By Tessa Xie, Senior Data Scientist at Cruise, Writer on Medium.
With more and more data being collected every day and virtually every company priding itself on making data-driven decisions, data is at everyone’s fingertips. Data Science is becoming a hotter and hotter field by the day. You are here reading this probably because you are enthusiastic about data and want to be able to develop expertise in the field. With all the boot camps and online classes nowadays, everyone can feel like a data expert in months or even weeks; but being a truly helpful, likable, and credible “data partner” to co-workers and other stakeholders takes more than just familiarity with SQL and Python and basic stats knowledge.

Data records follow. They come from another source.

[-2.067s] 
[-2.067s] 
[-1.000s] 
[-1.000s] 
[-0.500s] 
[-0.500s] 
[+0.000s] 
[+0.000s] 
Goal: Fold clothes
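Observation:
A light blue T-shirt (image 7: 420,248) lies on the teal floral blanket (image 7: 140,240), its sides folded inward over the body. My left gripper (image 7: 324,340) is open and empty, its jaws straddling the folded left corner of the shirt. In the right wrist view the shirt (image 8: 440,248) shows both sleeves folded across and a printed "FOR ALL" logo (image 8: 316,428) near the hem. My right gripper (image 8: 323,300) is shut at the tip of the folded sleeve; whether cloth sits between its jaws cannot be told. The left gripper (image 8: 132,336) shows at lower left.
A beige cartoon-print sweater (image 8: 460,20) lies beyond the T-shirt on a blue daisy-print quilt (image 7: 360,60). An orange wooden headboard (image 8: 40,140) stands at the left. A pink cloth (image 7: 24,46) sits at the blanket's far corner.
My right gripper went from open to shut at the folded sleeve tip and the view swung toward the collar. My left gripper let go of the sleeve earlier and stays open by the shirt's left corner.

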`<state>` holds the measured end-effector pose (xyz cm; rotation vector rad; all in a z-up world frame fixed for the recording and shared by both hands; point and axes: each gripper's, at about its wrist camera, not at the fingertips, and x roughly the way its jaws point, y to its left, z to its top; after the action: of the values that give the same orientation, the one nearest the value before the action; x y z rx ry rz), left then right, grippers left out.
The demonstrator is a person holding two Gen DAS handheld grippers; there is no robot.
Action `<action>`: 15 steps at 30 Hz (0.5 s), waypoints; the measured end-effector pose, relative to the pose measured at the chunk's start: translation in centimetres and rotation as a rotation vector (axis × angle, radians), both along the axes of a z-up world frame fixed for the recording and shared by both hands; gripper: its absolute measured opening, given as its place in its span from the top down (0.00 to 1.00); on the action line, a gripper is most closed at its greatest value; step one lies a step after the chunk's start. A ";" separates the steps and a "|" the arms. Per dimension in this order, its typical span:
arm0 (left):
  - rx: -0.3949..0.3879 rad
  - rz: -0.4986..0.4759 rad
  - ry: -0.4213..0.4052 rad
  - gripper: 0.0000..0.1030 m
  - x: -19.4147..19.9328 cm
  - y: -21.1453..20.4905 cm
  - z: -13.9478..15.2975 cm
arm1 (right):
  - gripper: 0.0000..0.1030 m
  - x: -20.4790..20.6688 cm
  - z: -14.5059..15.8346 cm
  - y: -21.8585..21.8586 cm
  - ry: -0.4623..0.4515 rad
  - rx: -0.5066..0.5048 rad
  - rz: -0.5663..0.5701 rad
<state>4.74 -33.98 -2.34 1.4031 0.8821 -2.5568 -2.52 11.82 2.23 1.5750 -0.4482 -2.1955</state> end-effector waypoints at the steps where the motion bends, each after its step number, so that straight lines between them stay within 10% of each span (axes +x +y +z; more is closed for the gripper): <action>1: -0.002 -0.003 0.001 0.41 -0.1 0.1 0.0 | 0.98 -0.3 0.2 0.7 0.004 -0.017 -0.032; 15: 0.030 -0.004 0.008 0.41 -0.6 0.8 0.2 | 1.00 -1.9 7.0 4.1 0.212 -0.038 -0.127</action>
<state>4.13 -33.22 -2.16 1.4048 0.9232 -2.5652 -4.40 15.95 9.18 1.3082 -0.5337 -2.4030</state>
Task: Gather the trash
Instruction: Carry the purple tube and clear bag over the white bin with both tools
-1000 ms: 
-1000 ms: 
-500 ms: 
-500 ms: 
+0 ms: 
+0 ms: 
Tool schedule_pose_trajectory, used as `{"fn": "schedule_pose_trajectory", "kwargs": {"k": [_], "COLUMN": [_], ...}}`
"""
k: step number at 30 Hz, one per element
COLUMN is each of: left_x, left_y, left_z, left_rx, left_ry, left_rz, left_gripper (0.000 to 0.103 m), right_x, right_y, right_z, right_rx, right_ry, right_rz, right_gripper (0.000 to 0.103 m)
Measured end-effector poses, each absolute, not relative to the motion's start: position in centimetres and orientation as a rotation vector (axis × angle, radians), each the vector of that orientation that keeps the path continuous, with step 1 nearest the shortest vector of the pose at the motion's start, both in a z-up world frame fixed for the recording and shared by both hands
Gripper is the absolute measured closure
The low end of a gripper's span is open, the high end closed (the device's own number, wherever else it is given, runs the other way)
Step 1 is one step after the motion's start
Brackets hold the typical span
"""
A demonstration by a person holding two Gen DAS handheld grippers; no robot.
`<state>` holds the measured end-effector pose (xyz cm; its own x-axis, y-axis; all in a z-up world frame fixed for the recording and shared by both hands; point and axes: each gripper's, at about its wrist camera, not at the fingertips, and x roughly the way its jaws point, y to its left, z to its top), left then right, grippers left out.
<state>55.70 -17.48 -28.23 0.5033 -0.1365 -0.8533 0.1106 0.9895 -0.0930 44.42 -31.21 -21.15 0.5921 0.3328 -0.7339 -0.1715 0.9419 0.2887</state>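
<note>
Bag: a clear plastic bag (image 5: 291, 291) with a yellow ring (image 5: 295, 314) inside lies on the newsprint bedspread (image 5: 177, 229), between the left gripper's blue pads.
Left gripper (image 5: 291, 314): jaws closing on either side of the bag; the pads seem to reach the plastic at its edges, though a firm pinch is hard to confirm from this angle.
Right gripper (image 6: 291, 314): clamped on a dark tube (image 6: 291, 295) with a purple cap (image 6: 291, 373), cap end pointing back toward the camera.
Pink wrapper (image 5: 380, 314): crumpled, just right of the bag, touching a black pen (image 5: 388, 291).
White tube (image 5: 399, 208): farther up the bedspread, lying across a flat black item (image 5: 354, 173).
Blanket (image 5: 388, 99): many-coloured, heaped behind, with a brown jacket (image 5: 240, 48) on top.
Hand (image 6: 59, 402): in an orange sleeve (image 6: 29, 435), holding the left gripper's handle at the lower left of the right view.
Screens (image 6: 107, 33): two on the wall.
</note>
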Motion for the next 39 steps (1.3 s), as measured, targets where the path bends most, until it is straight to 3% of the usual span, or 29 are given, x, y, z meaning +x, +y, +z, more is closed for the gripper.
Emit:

There are noticeable differences between people who are new to the data world and those who truly understand how to handle data and be helpful data partners. I have observed people who demonstrate behaviors that amount to no less than waving your arms in the air and screaming, “I’m new to this, I have no idea what I’m doing…”. And I had done most of these things myself when I first started as a data scientist. These behaviors can diminish your credibility as a data partner quickly and make people question your understanding of the subject matter. So hopefully, I can provide some advice for what NOT to do and what to do instead, so you don’t become THAT data person.
#1 Over-interpreting results and trying to make up stories out of nothingness.
“We have deduced that there’s a positive correlation between X and Y… based on 30 data points, and we believe it’s due to…” I die a little whenever I hear people make statements like the one above. When it comes to trend analysis and generating insights, the sample size is always the number one thing to consider. Unless it’s a focus group with people that are representative of your customer base (I even have doubts about survey results from focus groups, but that’s another topic), 30 data points usually won’t give you any robust insights.
Is there anything more embarrassing than deducing “trends” from extremely small datasets? Yes, coming up with theories for why these “trends” are happening. I have seen people come up with all sorts of wild theories to explain why the results from tiny datasets are “counter-intuitive”; they lose their credibility along with most of the audience in the process when the real explanation is simple… it’s simply noise.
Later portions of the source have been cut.